So what is love?
What is love?
For centuries, different people have tried to give different answers to this question. But at least there is no practical answer. I have not met for 6 years of studying this issue, so it will be more objective. I noticed only one pattern: creative people fool the meaning of love with artistic images, and pundits, with the help of love, stick out the superiority of the human race over the rest of the animal world. But real love, without rose-colored glasses, handkerchiefs, bows, without evolutionary perfection, without divine foundations, is not said. I even began to think that love is a beautiful myth for the sublime parasitism of one person on another.
Here is Vasya on the sofa. Watching football. Vasya wanted a beer that was already in the fridge. Well, let’s say the match is very important for him. Well, let’s say poor Vasya was very tired during the day. But he does not speak about this exactly to his “half”. He often says: “Favorite, bring a beer.” And the duty phrase of women in need of some kind of purchase: “Honey, do you love me?”. And reproach: “If you loved me …”
So what is love? Literary, artistic answers a lot. There is no practical, instrumental response. Is it because we so often lose loved ones and bring them pain. Apparently, therefore, for most, love is beautiful words, but not deeds. And real life is actions, these are actions. And the one who loves differently, not artistic images, but can not share his real actions with real actions. More precisely, can share, but do not want to listen. And only because they are waiting for new artistic images, wonderful stories, and they hear everyday advice at the “take and do” level. Those. society does not want to hear about household recipes about love, it wants delightful stories. But a practical, effective theory of love should still give a more practical answer to the question. In the meantime …
Practical conclusion: any practical recommendation about love should be in the “shell” of the artistic image.
I, of course, gave up the hope that all the unfortunate versions of love I knew were unsuccessful particulars. I certainly hoped that love exists. But in our society, only creative people talk about love. And they talk about it beautifully, elevated and always with drama.

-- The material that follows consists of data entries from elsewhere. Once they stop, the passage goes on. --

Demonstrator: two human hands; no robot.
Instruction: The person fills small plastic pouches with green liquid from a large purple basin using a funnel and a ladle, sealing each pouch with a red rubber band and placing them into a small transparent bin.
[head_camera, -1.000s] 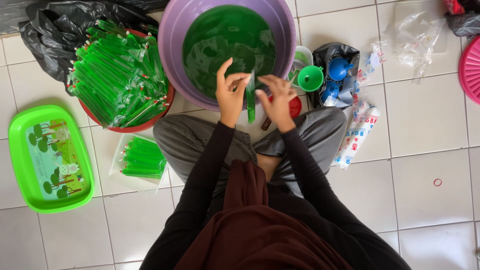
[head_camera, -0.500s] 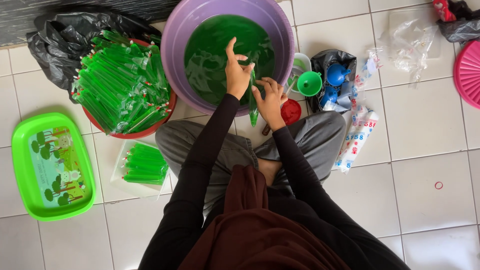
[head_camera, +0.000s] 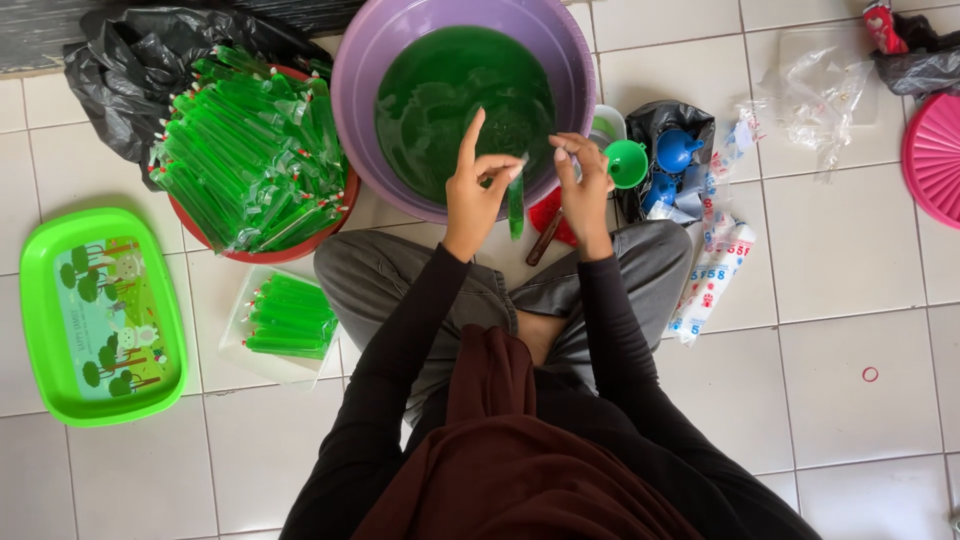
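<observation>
1. Both hands are up in front of the chest now. The left hand (head_camera: 478, 185) pinches the top of a slim green liquid-filled tube bag (head_camera: 516, 205), forefinger sticking straight up.
2. The right hand (head_camera: 585, 180) has fingertips bunched together at the bag's neck, just beside the left; what it pinches there is too small to tell.
3. A moment ago the left hand was out over the green liquid; now it has pulled back, and the bag hangs upright between the hands, just over the near rim of the purple basin (head_camera: 365, 70). That reads as filling over, closing in hand.
4. Out from there: a green funnel (head_camera: 627, 163) and blue funnel (head_camera: 677, 148) lie right of the basin.
5. To the left, a red bowl (head_camera: 345, 205) heaped with filled bags, a clear tub of more (head_camera: 283, 318), and a green tray (head_camera: 100, 318).
</observation>
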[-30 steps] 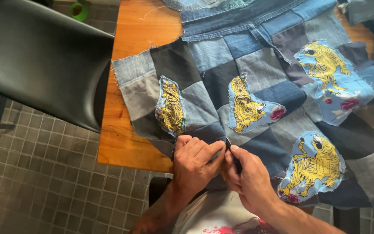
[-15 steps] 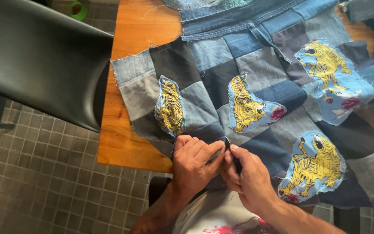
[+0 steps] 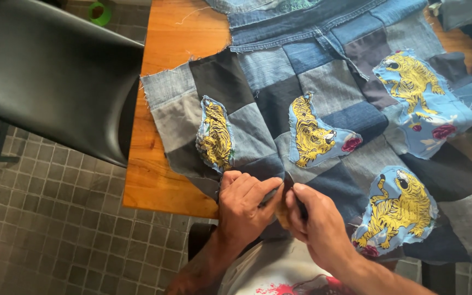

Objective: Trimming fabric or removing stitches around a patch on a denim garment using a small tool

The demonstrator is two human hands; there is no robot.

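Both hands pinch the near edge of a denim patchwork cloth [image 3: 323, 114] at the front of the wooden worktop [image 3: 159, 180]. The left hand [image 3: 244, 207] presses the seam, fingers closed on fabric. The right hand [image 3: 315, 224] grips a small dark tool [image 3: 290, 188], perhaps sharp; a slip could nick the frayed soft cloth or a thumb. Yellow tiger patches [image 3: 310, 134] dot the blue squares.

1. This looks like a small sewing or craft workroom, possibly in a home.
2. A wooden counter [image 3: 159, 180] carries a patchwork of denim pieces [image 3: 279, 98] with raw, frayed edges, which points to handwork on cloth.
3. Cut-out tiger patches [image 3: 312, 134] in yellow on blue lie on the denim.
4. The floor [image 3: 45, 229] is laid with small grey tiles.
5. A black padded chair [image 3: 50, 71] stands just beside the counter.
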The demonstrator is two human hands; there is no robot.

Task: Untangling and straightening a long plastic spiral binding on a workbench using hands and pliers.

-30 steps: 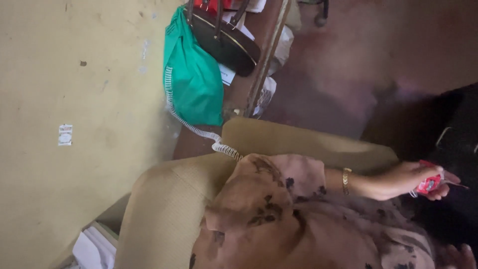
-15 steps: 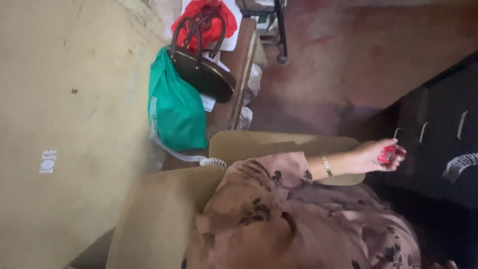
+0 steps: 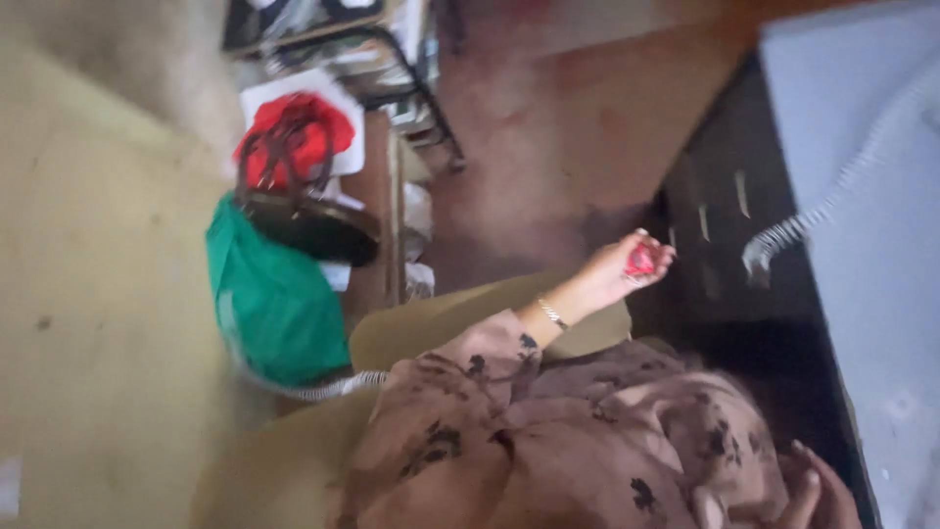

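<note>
My right hand (image 3: 627, 266) reaches out from a brown floral sleeve (image 3: 490, 358) and is closed around a small red object (image 3: 641, 260). A thin bracelet (image 3: 553, 313) sits on that wrist. The hand hovers just in front of a dark cabinet with drawers (image 3: 725, 206). My left hand (image 3: 808, 490) lies low at the bottom right edge against the floral garment, fingers loosely apart, with nothing seen in it. It is partly cut off by the frame. Olive-coloured fabric (image 3: 450, 313) shows under the arm.
A green bag (image 3: 274, 304), a dark handbag (image 3: 308, 225) and a red bundle (image 3: 294, 137) rest on a narrow wooden table (image 3: 392, 216) by a yellow wall (image 3: 98, 294). A white coiled cord (image 3: 813, 225) lies on the cabinet's pale top (image 3: 862, 147). Reddish floor (image 3: 558, 118) lies beyond.
The view has swung and moved closer. My right hand, still holding the red object, has lifted and sits nearer the dark cabinet. The pale top and coiled cord have come into view.
</note>
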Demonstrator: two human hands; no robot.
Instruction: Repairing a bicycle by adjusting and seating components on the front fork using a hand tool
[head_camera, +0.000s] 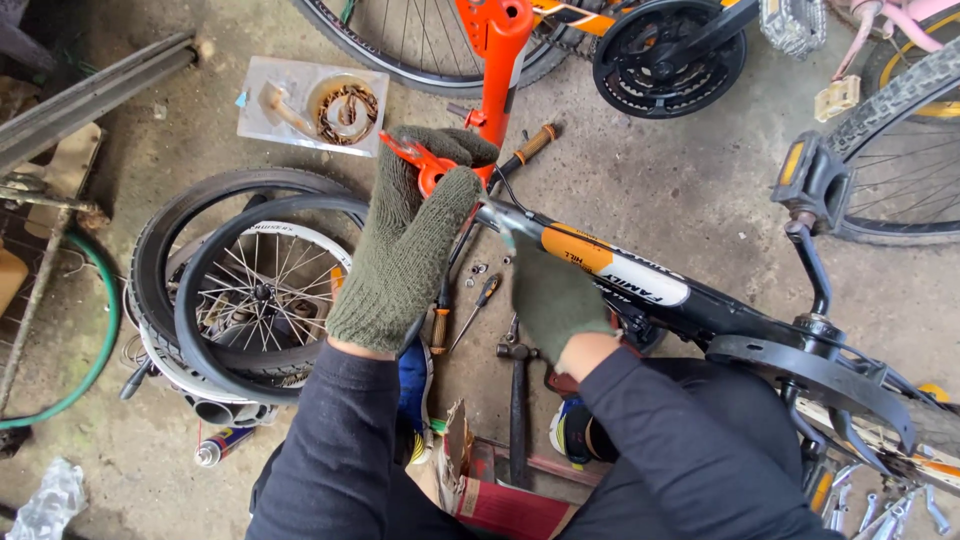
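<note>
You held both hands out in front of you, each in a green knit glove, with dark sleeves down to the wrists. Your left hand (405, 240) was raised higher and further forward, fingers stretched up and curled over at the tips, back of the glove facing you. Your right hand (555, 295) sat lower and just beside it, fingers closed, wrist bent inward.
</note>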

Well, not good in our hearts when someone loves and no tragedies happen. Well, we will not buy novels, which describe how a man and a woman bother about each other and that’s it. And that’s it! Just care and enjoy it. Not! Something is wrong here! If everything is good, then they are being implemented.

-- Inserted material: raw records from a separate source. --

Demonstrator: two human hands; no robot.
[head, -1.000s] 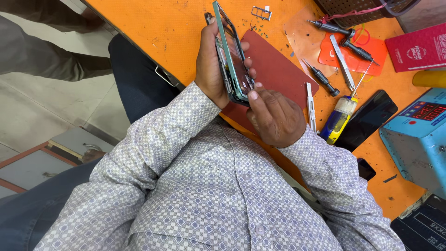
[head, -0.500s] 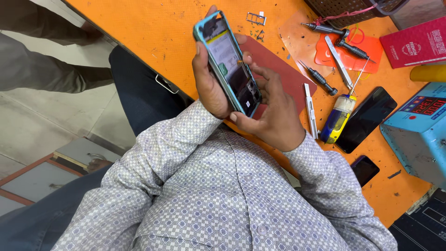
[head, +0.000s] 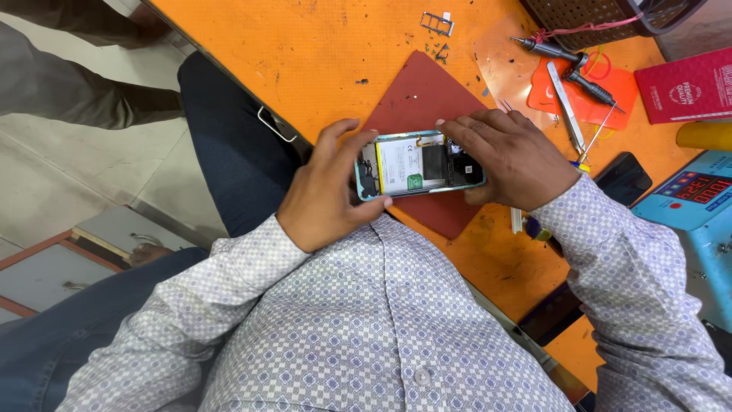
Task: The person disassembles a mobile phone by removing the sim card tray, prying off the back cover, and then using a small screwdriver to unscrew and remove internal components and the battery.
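While we hold the opened phone (head: 419, 166) over the red mat (head: 423, 99), our left hand (head: 328, 191) grips its near end, right hand (head: 511, 156) its far end; beyond, screwdrivers (head: 568, 65) lie before a dark basket (head: 602, 19), contents hidden.

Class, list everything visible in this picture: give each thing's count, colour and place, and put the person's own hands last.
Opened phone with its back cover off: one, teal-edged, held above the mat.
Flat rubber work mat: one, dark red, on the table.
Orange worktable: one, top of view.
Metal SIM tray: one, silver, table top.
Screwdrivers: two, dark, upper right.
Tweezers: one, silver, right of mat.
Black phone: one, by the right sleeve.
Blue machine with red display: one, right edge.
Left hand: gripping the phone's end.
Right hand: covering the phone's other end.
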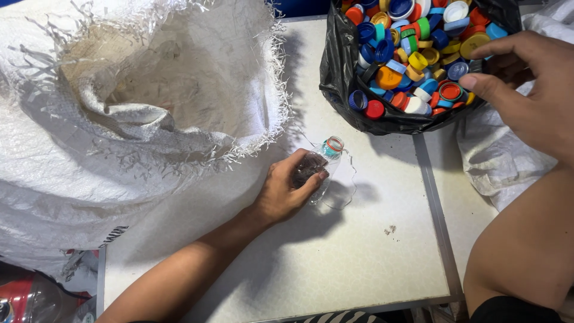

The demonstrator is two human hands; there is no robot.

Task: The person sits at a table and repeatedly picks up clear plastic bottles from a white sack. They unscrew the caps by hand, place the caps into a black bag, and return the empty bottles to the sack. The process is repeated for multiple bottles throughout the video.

Poets and writers are not yet inspired by reality – “a quiet morning, you open your eyes and begin to think about what you need to do now for your loved one. These thoughts fly by instantly, because from the evening I was preparing for it. And so every morning, 360 days a year. ” Well, is there really a riot of feelings? Well, is there really madness in this?

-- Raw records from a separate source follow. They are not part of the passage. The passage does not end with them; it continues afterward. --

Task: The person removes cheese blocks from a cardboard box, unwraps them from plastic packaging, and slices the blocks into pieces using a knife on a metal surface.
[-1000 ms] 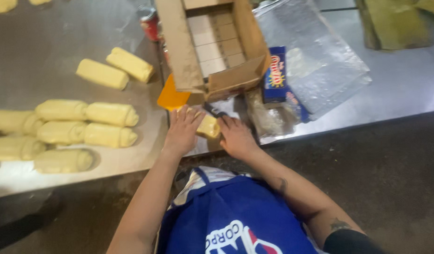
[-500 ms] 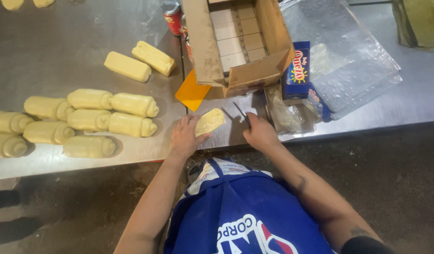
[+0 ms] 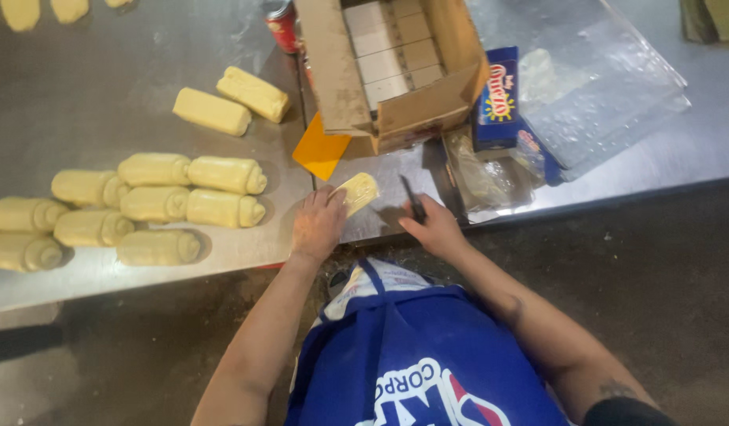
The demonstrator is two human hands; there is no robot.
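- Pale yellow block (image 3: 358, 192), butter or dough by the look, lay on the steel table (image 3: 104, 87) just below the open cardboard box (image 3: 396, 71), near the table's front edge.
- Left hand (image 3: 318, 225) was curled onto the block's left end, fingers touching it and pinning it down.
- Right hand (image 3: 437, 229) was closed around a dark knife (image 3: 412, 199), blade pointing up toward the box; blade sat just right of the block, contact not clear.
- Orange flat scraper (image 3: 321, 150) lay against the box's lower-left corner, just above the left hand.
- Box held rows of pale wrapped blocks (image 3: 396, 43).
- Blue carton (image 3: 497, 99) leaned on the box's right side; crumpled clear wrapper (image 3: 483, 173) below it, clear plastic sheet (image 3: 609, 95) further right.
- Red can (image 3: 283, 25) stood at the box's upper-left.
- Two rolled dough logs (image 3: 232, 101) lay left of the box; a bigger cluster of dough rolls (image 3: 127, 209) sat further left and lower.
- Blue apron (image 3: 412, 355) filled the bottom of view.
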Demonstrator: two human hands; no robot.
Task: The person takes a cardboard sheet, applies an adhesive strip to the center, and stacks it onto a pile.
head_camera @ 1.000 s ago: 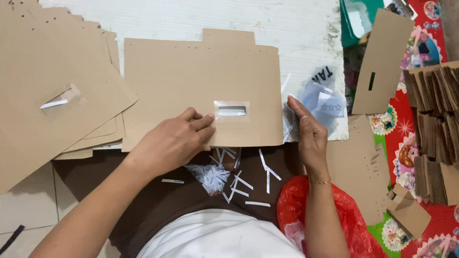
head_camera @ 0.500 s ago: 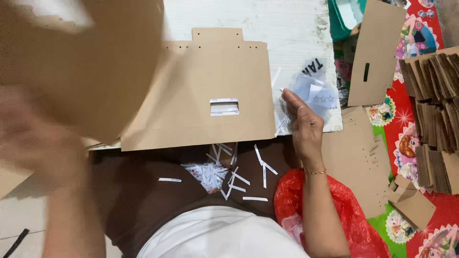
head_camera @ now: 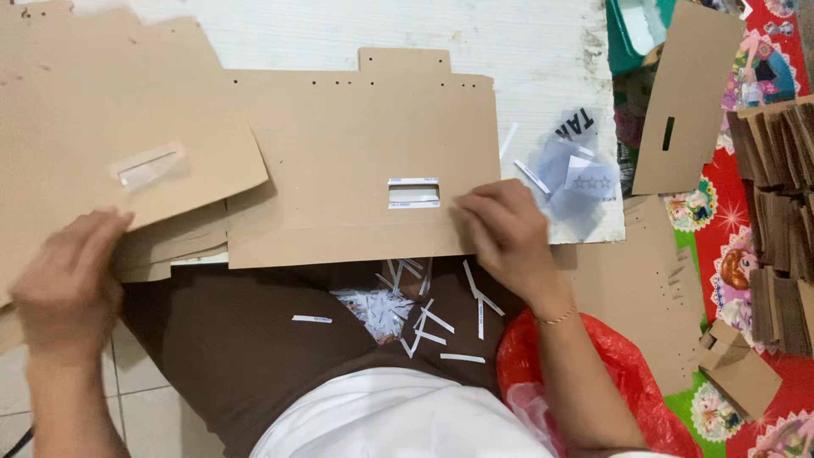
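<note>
Your right hand presses flat, fingers spread, on the card sheet lying on the white board, just right of its window slot; nothing pinched. Left hand rests open at the edge of the finished stack, blurred. Looks like you're between sheets. Next: peel the tape strip at the slot w/ fingertips; scraps sit in your lap.

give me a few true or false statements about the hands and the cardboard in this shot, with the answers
1. The right hand rests on the cardboard sheet beside its window cutout. True.
2. The left hand holds a pair of scissors. False: it holds no tool and lies at the edge of the cardboard stack.
3. White paper strips lie on the brown cloth below the sheet. True.
4. The plastic bag near the right forearm is blue. False: it is red.
</note>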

Therefore, art draws to us beautiful images of vulhennosti, passion. Which, unfortunately, are transient. But art presents us with love as true love. We copy these beautiful and sublime examples. Therefore, by default, in our algorithm, under the working title “Love,” a tragic version is necessarily provided. It turns out that there is no love?
I began to understand. And this curiosity became the basis, then the already created theory of love. But let’s deal together now.
Levels of love
There are six levels of the relationship of one person to another person:
I do not know this person;
I am familiar with this person – i.e. somewhere once met;
I understand this person – i.e. we communicated more than once and I understand his intentions and certain tastes, I can not separate them, but I understand;
I want this person – sensory hunger, hormones, wow! But … Not always the desire to possess is associated with sex. I may want this person, for example, as an employee. Those. I want something valuable for me in this man;
I am willing to endure certain hardships (sacrifice) for the sake of this person – that is, For me, a relationship with this person is more important than the resulting inconvenience. Naturally, the more valuable I get, the more I am willing to endure;
I can not live without this person – i.e. man has become something for me is no substitute, and without him I feel helpless.
The first level is an indifferent attitude towards a person, since we don’t know him. No information about the person, no relationship.
How do you feel about Anna Grankina? And how do you feel about Sophie Marceau? And how do you feel about Nikolai Ivanovich Kozlov? And how do you feel about your mom? The difference in respect caught?
So, speaking of strong relationships, we are talking about one of two levels – this is when I am ready to endure certain hardships for the sake of a loved one, or I cannot even live without him. The opposite is also true when a loved one is willing to endure certain hardships and cannot live without me. In any case, the maximum, the sixth level is quite selfish. But without satisfaction of personal needs, without satisfaction of one’s own sensory hunger, a feeling of satisfaction is impossible.